6.3 es.indices对索引的操作

es.indices.create****在Elasticsearch中创建索引，用的最多

body = {
    "mappings": {
        "doc": {
            "dynamic": "strict",  #设置严格模式
            "properties": {
                "title": {
                    "type": "text",
                    "analyzer": "ik_max_word"
                },
                "url": {
                    "type": "text"
                },
                "action_type": {
                    "type": "text"
                },
                "content": {
                    "type": "text"
                }
            }
        }
    }
}
es.indices.create('py4', body=body)

es.indices.analyze，返回分词结果

es.indices.analyze(body={'analyzer': "ik_max_word", "text": "皮特和茱丽当选“年度模范情侣”Brad Pitt and Angelina Jolie"})
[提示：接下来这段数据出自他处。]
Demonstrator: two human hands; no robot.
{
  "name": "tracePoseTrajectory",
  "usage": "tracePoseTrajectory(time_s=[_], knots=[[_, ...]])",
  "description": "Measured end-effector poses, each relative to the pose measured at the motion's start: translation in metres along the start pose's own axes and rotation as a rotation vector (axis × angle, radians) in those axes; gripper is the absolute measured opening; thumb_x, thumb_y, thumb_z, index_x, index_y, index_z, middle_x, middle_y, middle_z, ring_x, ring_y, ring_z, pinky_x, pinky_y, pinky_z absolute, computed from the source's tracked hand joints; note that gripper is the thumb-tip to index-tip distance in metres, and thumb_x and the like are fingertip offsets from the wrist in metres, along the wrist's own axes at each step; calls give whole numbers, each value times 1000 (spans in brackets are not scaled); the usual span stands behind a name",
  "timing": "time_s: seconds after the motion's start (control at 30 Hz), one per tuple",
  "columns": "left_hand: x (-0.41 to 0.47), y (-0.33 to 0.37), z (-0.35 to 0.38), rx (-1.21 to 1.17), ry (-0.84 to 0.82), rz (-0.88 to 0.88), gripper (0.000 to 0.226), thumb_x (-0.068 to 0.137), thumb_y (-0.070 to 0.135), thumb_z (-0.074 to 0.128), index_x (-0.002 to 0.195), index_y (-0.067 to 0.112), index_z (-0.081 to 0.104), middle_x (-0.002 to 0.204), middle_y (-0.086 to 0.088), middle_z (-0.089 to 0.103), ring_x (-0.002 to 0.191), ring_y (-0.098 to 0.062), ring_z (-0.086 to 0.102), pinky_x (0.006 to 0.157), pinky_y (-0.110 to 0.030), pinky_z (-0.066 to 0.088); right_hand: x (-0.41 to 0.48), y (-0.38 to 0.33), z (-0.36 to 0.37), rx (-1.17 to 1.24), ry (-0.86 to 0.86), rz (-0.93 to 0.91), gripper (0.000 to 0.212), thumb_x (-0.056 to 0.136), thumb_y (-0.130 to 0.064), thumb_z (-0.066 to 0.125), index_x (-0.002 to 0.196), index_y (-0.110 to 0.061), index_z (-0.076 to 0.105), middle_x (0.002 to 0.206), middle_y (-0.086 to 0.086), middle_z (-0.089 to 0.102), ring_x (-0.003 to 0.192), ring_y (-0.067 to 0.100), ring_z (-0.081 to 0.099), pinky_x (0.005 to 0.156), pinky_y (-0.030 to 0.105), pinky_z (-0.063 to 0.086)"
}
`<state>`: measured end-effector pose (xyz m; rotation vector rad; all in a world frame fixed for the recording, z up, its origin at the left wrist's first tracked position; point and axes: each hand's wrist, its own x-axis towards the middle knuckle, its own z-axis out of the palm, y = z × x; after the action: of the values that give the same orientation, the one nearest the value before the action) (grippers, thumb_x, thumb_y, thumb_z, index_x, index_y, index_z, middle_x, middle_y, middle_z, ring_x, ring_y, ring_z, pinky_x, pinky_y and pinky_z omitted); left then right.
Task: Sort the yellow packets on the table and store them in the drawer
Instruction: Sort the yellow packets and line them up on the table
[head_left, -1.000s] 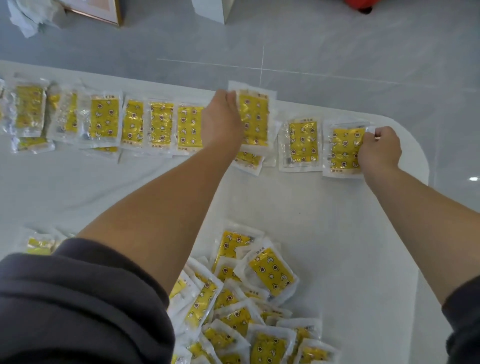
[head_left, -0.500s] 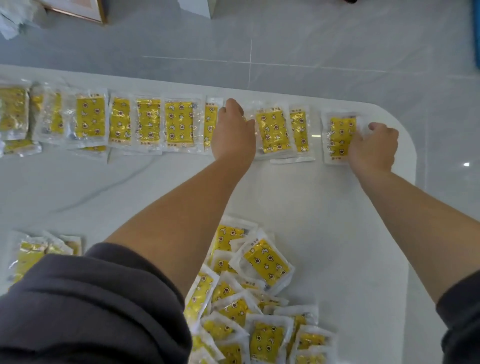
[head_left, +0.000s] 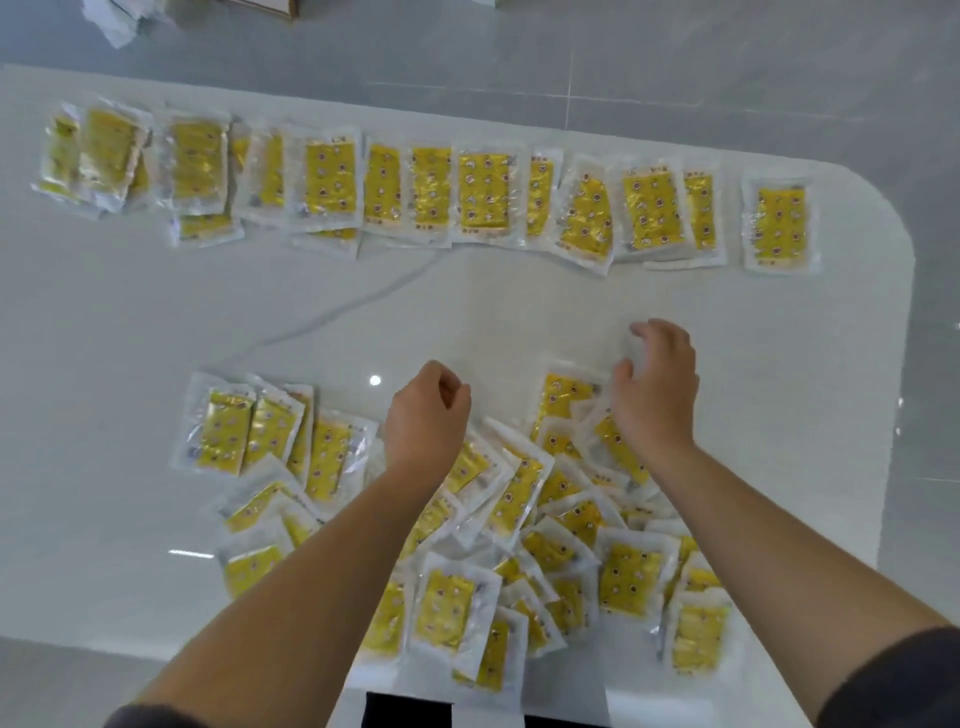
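Both hands have come back from the far row to the near side of the bench (head_left: 467, 322), and the end packet (head_left: 781, 228) that the right one was setting down now lies by itself, apart from its neighbours.

Along the far edge runs the sorted row of yellow packets (head_left: 483, 189), upright and overlapping side by side, a few with a second packet peeking out beneath. Closer to us sprawls the unsorted heap (head_left: 571, 519), packets tilted every way and lying on top of one another. Just to its left is a small fanned group (head_left: 260, 431) of three or four. No drawer is in view.

Our left hand (head_left: 428, 415) hangs over the heap's upper left edge, fingers loosely curled, holding nothing. Our right hand (head_left: 657, 384) hovers over the heap's upper right, fingers spread and hooked downward, also holding nothing. Blur keeps us from telling whether its fingertips touch the clear film below.

We judge the step in hand to be fetching the next packets. The topmost packet (head_left: 563, 395), just beside the right thumb, lies free of the others and looks like the easiest pick. We should pinch it by its clear border, lift it straight up so the slippery neighbours stay put, and take one per hand. Then we should lay them upright into the gap before the lone end packet, closing the row.
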<state>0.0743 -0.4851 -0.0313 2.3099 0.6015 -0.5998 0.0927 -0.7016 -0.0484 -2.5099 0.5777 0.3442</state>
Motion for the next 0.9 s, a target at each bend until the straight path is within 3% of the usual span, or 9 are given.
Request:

es.indices.delete，在Elasticsearch中删除索引

print(es.indices.delete(index='py4'))
print(es.indices.delete(index='w3'))    # {'acknowledged': True}

es.indices.put_alias，为一个或多个索引创建别名，查询多个索引的时候，可以使用这个别名

print(es.indices.put_alias(index='py4', name='py4_alias'))  # 为单个索引创建别名
print(es.indices.put_alias(index=['py3', 'py2'], name='py23_alias'))  # 为多个索引创建同一个别名，联查用

es.indices.delete_alias，删除一个或多个别名

print(es.indices.delete_alias(index='alias1'))
print(es.indices.delete_alias(index=['alias1, alias2']))
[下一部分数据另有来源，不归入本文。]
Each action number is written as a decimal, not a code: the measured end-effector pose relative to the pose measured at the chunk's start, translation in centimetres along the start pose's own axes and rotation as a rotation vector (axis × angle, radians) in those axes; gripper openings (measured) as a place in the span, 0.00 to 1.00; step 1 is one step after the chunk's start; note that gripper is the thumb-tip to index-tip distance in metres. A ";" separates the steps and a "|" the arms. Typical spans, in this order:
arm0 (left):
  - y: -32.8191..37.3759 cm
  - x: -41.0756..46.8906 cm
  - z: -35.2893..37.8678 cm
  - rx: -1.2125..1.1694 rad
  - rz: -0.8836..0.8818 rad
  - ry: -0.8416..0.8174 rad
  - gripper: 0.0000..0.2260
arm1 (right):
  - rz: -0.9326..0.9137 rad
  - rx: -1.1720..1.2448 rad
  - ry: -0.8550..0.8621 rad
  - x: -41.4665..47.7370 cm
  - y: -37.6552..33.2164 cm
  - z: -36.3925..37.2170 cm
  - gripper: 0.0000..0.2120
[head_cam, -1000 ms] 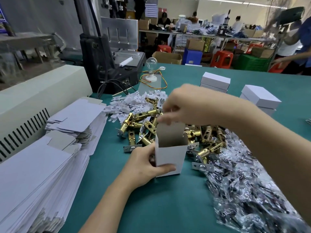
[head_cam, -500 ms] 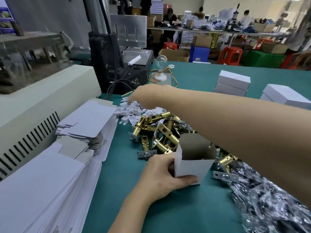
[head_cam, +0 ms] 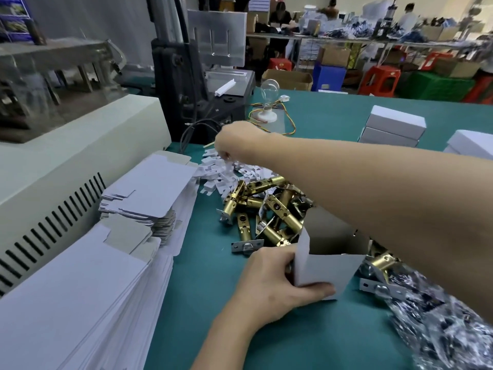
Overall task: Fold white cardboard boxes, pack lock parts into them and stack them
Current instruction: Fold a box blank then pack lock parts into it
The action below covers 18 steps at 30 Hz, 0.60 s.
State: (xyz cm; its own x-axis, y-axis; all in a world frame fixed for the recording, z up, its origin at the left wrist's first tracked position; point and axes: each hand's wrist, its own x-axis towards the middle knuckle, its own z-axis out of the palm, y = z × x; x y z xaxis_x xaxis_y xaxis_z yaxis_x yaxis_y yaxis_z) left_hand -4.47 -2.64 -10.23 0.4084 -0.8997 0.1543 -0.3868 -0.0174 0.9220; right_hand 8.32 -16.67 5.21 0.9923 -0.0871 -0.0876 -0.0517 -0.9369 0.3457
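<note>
left hand [head_cam: 269, 284] grips open matte cardboard box [head_cam: 328, 268] | right hand [head_cam: 236, 141] curled over white tags [head_cam: 213, 169], hold unclear

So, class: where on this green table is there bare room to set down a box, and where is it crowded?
Bare table: the near strip between the flat cardboard stack and the plastic bags; the far stretch between the light bulb and the closed white boxes. Crowded: the middle, with brass latches and white slips.
</note>
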 end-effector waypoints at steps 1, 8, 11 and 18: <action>0.1 0.0 0.0 -0.002 0.004 -0.001 0.13 | 0.007 0.031 0.037 -0.2 0.5 -0.2 0.08; 0.5 -0.2 -0.3 -0.011 0.013 0.010 0.18 | 0.015 0.226 0.506 -7.9 3.4 -3.8 0.08; 0.7 -0.3 -0.2 -0.051 -0.013 0.048 0.20 | 0.028 0.433 0.675 -14.0 3.8 -4.5 0.05; 1.5 -0.2 -0.4 -0.074 -0.047 0.156 0.23 | 0.154 0.435 0.463 -23.5 4.6 -2.9 0.04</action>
State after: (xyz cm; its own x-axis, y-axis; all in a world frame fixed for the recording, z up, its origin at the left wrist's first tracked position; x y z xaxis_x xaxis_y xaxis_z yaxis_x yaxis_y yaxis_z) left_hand -4.84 -2.28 -8.70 0.5502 -0.8199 0.1583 -0.3044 -0.0204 0.9523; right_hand -14.91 -17.91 11.60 0.9107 -0.1674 0.3776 -0.1415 -0.9853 -0.0956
es.indices.get_mapping，检索索引或索引/类型的映射定义

print(es.indices.get_mapping(index='py4'))

es.indices.get_settings，检索一个或多个（或所有）索引的设置

print(es.indices.get_settings(index='py4'))

es.indices.get，允许检索有关一个或多个索引的信息

print(es.indices.get(index='py2'))    # 查询指定索引是否存在
print(es.indices.get(index=['py2', 'py3']))
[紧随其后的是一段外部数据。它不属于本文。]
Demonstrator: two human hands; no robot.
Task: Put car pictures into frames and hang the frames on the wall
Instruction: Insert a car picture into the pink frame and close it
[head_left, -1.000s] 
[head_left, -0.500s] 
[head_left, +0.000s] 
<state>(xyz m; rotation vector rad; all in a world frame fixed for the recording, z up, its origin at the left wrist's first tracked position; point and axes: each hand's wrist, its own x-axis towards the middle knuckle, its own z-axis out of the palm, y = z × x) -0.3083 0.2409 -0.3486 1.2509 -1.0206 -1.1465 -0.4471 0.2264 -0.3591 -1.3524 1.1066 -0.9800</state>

es.indices.get_alias，检索一个或多个别名

print(es.indices.get_alias(index='py2'))
print(es.indices.get_alias(index=['py2', 'py3']))

es.indices.get_field_mapping，检索特定字段的映射信息

print(es.indices.get_field_mapping(fields='url', index='py4', doc_type='doc'))
print(es.indices.get_field_mapping(fields=['url', 'title'], index='py4', doc_type='doc'))

其他

# es.indices.delete_alias，删除特定别名。
# es.indices.exists，返回一个布尔值，指示给定的索引是否存在。
# es.indices.exists_type，检查索引/索引中是否存在类型/类型。
# es.indices.flus，明确的刷新一个或多个索引。
# es.indices.get_field_mapping，检索特定字段的映射。
# es.indices.get_template，按名称检索索引模板。
# es.indices.open，打开一个封闭的索引以使其可用于搜索。
# es.indices.close，关闭索引以从群集中删除它的开销。封闭索引被阻  止进行读/写操作。
# es.indices.clear_cache，清除与一个或多个索引关联的所有缓存或特定缓存。
# es.indices.put_alias，为特定索引/索引创建别名。
# es.indices.get_uprade，监控一个或多个索引的升级程度。
# es.indices.put_mapping，注册特定类型的特定映射定义。
# es.indices.put_settings，实时更改特定索引级别设置。
# es.indices.put_template，创建一个索引模板，该模板将自动应用于创建的新索引。
# es.indices.rollove，当现有索引被认为太大或太旧时，翻转索引API将别名转移到新索引。API接受单个别名和条件列表。别名必须仅指向单个索引。如果索引满足指定条件，则创建新索引并切换别名以指向新别名。
# es.indices.segments，提供构建Lucene索引（分片级别）的低级别段信息

6.4 Cluster 集群相关

es.cluster.get_settigns，获取集群设置

print(es.cluster.get_settings())

es.cluster.health，获取有关群集运行状况的非常简单的状态

print(es.cluster.health())

es.cluster.state，获取整个集群的综合状态信息

print(es.cluster.state())

es.cluster.stats，返回群集的当前节点的信息

print(es.cluster.stats())

6.5 Node 节点相关

es.nodes.info，返回集群中节点的信息

print(es.nodes.info())  # 返回所节点
print(es.nodes.info(node_id='node1'))   # 指定一个节点
print(es.nodes.info(node_id=['node1', 'node2']))   # 指定多个节点列表

es.nodes.stats，获取集群中节点统计信息

print(es.nodes.stats())
print(es.nodes.stats(node_id='node1'))
print(es.nodes.stats(node_id=['node1', 'node2']))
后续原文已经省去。